Work order:
As the answer, give every line of the records that includes the word "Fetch".

::::::::::

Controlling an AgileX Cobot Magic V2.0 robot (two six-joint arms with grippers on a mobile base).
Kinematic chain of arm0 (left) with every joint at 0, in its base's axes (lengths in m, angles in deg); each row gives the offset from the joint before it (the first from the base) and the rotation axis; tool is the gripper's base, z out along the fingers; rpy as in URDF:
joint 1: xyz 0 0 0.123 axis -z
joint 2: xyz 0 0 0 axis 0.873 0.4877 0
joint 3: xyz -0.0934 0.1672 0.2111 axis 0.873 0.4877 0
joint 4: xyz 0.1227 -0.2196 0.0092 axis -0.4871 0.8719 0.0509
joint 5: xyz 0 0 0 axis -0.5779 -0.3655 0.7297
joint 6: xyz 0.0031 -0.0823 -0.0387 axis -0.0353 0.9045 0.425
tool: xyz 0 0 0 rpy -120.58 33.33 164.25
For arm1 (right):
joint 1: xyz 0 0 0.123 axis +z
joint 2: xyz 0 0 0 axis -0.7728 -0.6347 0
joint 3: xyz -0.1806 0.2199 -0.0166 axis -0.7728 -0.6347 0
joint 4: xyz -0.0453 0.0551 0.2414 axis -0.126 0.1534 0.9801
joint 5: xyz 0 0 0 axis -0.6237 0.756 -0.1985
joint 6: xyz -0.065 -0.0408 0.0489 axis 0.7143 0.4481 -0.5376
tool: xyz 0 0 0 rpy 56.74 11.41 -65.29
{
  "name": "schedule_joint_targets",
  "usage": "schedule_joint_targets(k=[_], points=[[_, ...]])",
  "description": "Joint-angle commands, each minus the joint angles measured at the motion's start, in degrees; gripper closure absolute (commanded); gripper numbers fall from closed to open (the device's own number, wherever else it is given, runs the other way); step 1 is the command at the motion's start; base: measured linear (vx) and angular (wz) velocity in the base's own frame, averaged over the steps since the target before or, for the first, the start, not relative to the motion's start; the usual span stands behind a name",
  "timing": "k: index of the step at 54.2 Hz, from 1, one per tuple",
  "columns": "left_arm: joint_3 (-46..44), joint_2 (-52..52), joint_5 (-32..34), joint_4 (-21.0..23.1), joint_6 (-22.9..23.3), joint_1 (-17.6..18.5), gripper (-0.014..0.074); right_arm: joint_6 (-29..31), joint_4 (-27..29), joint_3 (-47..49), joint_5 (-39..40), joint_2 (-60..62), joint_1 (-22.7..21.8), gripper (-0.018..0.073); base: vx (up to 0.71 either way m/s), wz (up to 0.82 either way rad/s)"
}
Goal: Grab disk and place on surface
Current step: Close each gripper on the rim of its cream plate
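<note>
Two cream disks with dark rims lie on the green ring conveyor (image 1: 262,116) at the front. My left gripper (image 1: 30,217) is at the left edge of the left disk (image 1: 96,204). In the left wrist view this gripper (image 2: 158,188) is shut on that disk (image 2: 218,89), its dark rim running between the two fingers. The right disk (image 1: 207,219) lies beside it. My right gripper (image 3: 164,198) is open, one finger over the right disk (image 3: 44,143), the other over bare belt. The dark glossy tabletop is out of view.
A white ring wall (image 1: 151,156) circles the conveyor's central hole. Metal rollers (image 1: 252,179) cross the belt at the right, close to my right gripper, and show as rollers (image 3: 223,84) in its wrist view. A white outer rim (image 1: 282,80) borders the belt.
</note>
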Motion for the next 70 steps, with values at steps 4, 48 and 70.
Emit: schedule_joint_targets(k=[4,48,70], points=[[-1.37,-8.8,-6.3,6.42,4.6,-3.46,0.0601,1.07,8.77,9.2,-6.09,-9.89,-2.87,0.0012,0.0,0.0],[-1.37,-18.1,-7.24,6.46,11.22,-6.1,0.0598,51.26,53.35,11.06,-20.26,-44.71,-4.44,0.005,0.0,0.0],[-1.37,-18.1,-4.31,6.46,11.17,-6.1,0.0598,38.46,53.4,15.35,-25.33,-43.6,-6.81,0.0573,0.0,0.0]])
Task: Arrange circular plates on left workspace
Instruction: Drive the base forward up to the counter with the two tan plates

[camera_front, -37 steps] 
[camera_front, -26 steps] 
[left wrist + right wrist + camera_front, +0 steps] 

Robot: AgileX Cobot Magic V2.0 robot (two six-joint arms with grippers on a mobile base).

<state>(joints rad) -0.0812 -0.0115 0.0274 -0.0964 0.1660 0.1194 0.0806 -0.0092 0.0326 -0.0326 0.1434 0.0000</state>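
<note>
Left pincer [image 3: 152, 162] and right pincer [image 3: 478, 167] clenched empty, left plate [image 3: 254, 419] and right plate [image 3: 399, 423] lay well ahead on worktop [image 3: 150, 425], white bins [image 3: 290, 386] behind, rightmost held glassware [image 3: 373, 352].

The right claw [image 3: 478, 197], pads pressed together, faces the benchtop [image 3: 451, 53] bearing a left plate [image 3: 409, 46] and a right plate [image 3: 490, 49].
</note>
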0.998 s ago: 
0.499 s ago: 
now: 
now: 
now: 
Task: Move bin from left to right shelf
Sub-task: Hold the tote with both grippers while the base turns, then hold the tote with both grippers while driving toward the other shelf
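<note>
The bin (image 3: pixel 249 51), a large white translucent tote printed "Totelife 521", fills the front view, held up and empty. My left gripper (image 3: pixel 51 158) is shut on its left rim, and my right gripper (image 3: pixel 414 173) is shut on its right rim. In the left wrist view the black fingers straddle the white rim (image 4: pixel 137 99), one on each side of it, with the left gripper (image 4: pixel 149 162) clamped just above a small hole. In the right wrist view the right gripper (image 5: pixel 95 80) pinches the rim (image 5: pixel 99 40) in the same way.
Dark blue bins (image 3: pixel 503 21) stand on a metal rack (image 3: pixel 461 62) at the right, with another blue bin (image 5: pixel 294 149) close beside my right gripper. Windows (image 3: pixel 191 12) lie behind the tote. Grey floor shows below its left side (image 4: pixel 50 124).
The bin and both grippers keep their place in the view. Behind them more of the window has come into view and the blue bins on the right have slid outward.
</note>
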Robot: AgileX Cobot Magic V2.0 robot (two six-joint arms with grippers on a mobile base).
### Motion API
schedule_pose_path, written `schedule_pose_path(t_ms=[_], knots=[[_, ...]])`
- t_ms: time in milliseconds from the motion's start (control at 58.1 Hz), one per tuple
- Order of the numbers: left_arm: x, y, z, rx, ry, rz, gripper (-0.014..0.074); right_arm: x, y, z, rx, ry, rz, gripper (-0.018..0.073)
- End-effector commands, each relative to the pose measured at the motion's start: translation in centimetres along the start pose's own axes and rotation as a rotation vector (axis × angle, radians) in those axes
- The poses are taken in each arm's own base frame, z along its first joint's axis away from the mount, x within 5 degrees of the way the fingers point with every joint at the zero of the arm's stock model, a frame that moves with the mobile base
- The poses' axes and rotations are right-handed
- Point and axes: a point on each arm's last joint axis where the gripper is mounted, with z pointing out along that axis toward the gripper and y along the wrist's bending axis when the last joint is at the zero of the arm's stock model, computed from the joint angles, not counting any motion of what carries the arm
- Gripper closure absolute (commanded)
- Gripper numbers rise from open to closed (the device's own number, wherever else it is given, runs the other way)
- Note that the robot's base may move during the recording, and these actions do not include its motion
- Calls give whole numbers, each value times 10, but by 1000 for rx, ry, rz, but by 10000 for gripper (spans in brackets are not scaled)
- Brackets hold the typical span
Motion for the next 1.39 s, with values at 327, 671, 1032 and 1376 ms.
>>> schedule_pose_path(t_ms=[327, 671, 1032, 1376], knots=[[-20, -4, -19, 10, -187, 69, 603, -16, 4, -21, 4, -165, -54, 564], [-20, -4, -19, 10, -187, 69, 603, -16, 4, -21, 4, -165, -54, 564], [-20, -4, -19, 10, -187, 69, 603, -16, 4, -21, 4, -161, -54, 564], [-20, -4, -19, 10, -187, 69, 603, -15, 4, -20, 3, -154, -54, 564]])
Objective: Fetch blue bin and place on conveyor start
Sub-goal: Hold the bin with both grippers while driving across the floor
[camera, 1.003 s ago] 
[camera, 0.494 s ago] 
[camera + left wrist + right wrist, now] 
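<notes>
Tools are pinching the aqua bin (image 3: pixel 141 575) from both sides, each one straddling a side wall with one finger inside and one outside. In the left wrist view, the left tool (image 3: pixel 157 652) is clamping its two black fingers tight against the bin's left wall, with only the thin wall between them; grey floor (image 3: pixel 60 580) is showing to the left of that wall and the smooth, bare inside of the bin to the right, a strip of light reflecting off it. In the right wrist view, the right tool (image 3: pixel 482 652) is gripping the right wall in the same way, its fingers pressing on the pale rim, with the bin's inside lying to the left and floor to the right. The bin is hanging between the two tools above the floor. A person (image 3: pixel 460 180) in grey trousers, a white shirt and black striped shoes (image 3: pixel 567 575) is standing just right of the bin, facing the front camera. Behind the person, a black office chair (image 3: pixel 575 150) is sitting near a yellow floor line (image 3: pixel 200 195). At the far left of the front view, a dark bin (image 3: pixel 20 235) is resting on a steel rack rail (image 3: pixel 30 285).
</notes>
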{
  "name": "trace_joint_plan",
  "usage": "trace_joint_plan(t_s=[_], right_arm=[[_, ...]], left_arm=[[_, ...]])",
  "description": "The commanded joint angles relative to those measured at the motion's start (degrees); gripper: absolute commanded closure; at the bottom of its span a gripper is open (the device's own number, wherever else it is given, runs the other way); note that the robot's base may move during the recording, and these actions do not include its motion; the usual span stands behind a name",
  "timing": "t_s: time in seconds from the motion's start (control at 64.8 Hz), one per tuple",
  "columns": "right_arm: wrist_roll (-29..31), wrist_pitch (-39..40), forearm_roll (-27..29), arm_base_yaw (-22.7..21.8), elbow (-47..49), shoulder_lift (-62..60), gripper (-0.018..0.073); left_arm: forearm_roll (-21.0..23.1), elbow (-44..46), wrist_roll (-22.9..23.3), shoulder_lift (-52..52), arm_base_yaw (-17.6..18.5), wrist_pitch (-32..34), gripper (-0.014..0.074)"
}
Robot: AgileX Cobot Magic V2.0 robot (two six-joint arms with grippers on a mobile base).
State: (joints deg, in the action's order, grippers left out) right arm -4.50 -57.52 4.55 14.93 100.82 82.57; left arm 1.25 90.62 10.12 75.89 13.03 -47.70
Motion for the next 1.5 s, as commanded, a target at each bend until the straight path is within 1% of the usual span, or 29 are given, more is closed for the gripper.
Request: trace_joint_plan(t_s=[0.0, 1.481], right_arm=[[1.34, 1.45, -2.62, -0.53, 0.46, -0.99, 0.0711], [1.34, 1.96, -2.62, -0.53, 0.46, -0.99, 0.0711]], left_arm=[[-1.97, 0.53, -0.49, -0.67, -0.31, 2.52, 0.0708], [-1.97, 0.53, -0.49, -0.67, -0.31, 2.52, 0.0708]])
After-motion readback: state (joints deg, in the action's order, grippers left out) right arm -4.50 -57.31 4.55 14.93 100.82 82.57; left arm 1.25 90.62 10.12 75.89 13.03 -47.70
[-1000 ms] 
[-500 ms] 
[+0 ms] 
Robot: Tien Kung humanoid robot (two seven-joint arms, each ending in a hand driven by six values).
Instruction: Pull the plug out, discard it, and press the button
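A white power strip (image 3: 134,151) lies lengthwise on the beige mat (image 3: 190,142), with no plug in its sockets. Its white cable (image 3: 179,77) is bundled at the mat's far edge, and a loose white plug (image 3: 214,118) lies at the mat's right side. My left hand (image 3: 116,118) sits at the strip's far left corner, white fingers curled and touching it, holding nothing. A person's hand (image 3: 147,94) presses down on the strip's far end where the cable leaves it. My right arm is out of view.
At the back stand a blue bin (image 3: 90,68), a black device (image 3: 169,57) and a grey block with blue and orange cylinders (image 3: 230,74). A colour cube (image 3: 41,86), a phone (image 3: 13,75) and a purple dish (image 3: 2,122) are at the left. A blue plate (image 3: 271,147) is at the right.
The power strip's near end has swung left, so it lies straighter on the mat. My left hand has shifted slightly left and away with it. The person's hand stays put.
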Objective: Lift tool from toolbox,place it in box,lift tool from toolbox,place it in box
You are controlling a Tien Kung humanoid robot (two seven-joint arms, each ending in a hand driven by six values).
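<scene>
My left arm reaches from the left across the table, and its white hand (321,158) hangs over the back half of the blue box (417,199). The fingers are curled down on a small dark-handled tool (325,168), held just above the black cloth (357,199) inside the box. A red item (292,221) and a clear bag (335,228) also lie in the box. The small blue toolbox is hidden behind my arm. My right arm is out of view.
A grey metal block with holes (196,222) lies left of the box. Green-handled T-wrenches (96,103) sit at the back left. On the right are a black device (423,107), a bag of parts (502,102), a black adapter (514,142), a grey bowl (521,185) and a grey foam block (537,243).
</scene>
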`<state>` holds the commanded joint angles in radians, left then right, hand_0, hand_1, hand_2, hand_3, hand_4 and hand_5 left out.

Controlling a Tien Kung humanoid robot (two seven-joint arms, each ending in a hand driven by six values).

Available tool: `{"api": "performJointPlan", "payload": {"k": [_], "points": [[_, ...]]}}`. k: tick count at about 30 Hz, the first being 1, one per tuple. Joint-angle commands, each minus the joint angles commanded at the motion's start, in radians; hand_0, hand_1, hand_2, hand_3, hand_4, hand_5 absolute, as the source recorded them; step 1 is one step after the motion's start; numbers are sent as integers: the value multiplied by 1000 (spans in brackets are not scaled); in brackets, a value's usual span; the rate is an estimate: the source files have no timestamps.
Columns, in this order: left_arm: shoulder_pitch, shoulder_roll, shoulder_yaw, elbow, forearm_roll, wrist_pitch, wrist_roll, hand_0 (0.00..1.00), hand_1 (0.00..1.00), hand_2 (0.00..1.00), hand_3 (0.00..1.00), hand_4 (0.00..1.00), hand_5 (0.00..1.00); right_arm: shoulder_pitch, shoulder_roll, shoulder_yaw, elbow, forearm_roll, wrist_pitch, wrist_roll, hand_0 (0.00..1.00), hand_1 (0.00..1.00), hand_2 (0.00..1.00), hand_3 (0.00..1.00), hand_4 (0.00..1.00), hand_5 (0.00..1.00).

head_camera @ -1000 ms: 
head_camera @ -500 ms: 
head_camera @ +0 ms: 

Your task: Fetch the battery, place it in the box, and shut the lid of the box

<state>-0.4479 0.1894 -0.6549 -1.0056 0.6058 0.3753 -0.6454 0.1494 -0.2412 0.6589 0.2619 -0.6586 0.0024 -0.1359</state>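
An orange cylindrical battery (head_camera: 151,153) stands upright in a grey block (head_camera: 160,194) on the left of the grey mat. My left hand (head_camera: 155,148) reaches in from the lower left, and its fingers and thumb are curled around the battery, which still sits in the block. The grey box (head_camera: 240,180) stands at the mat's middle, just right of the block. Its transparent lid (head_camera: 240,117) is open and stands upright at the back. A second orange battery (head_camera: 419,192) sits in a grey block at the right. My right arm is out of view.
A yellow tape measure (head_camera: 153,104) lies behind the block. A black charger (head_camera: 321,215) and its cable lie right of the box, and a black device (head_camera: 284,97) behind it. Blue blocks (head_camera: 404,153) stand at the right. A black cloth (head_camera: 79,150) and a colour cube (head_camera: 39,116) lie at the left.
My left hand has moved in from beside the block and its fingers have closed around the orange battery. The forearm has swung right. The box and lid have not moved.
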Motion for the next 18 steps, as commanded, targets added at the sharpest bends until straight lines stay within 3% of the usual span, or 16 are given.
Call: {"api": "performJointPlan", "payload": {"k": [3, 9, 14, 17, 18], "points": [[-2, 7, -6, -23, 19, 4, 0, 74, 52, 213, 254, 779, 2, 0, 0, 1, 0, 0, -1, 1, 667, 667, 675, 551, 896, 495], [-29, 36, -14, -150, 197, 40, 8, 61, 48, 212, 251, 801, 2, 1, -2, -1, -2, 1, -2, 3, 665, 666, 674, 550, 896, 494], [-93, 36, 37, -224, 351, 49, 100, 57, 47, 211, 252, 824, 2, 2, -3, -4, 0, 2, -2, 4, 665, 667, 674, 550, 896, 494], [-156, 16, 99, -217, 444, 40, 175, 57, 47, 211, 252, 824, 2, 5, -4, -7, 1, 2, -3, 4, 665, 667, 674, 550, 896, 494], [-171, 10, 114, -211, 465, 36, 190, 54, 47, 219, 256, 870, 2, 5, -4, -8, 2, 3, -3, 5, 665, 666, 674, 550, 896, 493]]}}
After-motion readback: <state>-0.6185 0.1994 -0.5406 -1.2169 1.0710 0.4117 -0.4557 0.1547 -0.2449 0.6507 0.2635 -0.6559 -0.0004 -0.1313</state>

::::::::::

Answer space:
Objective: Fetch blue bin and place on conveyor start
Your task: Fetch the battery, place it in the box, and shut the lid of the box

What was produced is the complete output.